If $\lim_{x \rightarrow \infty} f(x)$ is finite, is it true that $ \lim_{x \rightarrow \infty} f'(x) = 0$?
Simple counterexample: $f(x) = \frac{\sin x^2}{x}$.
UPDATE: It may seem that such an answer is an unexplicable lucky guess, but it is not. I strongly suggest looking at Brian M. Scott's answer to see why. His answer reveals exactly the reasoning that should first happen in one's head. I started thinking along the same lines, and then I just replaced those triangular bumps with $\sin x^2$ that oscillates more and more quickly as $x$ goes to infinity.
If you don’t see an example using known functions, you can think about it this way.
Start with a piecewise linear function $f$ whose graph lies along the $x$-axis except in the intervals $\left[n-\frac1{n^2},n+\frac1{n^2}\right]$ for $2\le n\in\Bbb Z$; on $\left[n-\frac1{n^2},n\right]$ it rises linearly from $0$ to $\frac1n$, and on $\left[n,n+\frac1{n^2}\right]$ it falls linearly to $0$. Clearly $\lim\limits_{n\to\infty}f(x)=0$. This function isn’t differentiable at the points $n$ and $n\pm\frac1{n^2}$ for $n\ge 2$, but it’s clearly possible to smooth out the corners.
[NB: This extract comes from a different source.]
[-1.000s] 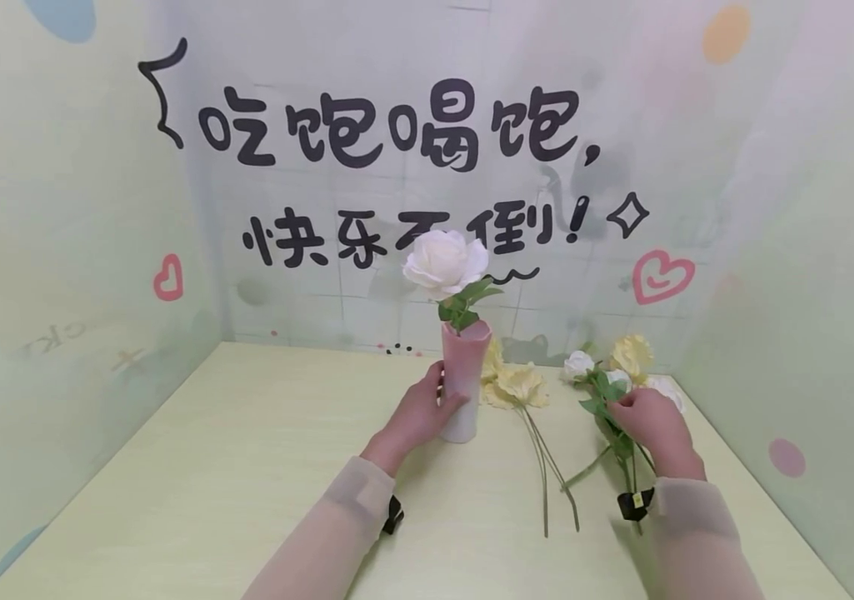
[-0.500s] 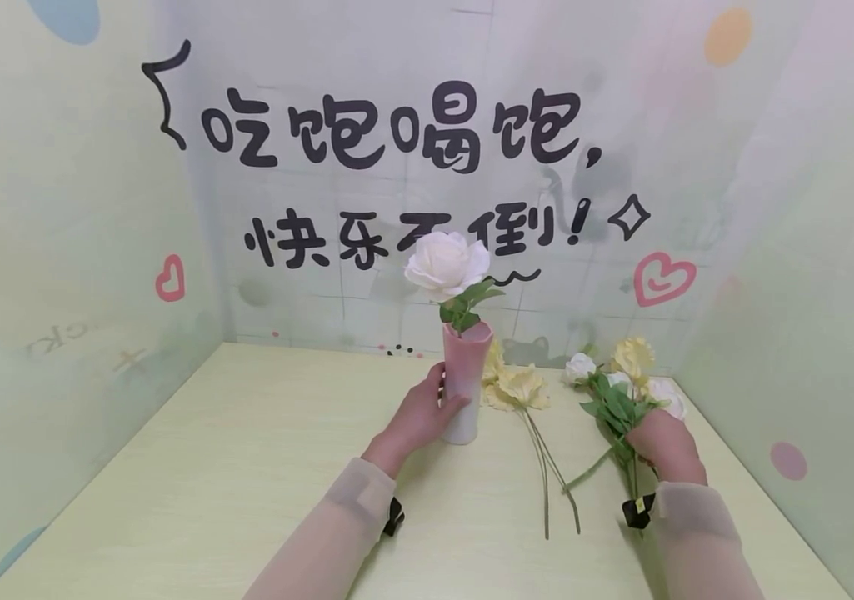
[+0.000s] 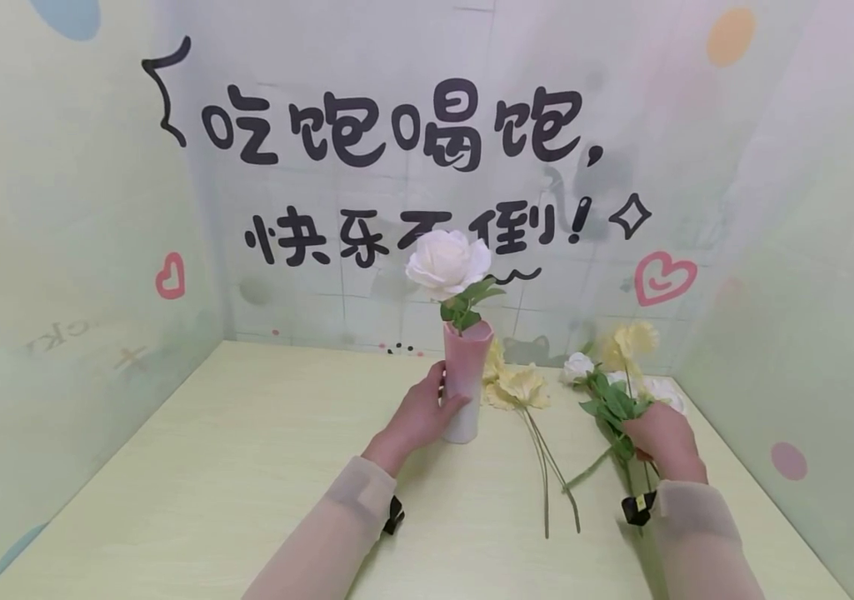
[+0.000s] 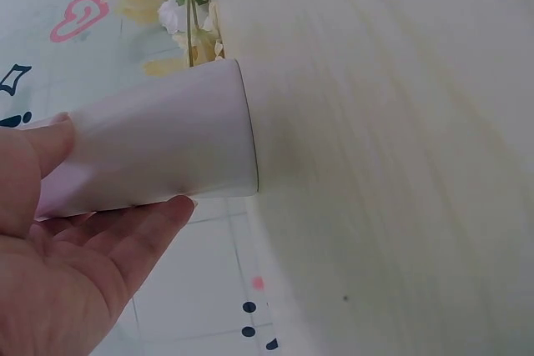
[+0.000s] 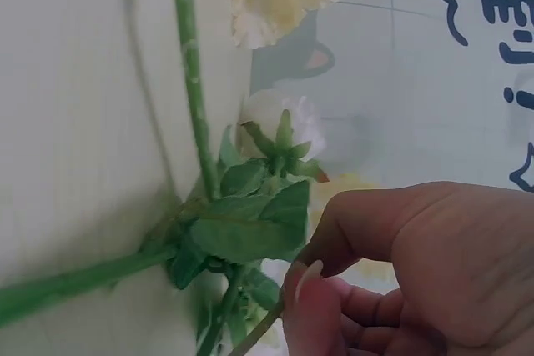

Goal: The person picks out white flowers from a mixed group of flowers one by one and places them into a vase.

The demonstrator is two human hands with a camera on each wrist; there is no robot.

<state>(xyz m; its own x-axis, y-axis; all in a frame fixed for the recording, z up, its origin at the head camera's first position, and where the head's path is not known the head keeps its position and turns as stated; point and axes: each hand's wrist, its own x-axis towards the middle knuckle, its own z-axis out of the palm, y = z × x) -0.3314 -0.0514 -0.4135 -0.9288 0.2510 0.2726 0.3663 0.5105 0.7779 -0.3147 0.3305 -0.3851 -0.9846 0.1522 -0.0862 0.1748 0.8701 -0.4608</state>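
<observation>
My left hand (image 3: pixel 419 408) grips the lower half of a pink-and-white vase (image 3: pixel 464 375), which stands upright on the table; in the left wrist view thumb and fingers lie on either side of the vase (image 4: pixel 158 139). A white rose (image 3: pixel 447 262) with green leaves stands in it. On the right, my right hand (image 3: pixel 662 437) pinches a thin stem (image 5: pixel 259 331) between thumb and forefinger. That stem appears to belong to a yellow flower (image 3: pixel 631 343), raised above the pile. White roses (image 3: pixel 578 367) and green leaves (image 3: pixel 614 400) lie beside the hand.
Yellow flowers (image 3: pixel 520 386) lie right of the vase, their long stems pointing toward the front of the table (image 3: pixel 247 467). A printed back wall (image 3: pixel 367 308) and side walls close in the table.
The right hand shifted down and right, off the leaves, then took a thin stem. The yellow flower on the right has risen and tilted slightly. The left hand and vase have stayed put.
</observation>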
Note that the slope of the graph on $\left[n-\frac1{n^2},n\right]$ is $n$; if you smooth out the corners without changing the function values at the points $n$ and $n\pm\frac1{n^2}$, the mean value theorem will ensure that for each $n\ge 2$ there will be a point $x\in\left[n-\frac1{n^2},n\right]$ where $f\,'(x)=n$, and therefore $f\,'(x)$ will not approach $0$ as $x\to\infty$.
$$\lim_{x\to \infty} f'(x) = \lim_{x\to \infty} \lim_{h\to 0} \frac{f(x+h)-f(x)}{h}$$
Your claim would be true if it were allowed to switch the order of the two limits, which is not possible for all functions.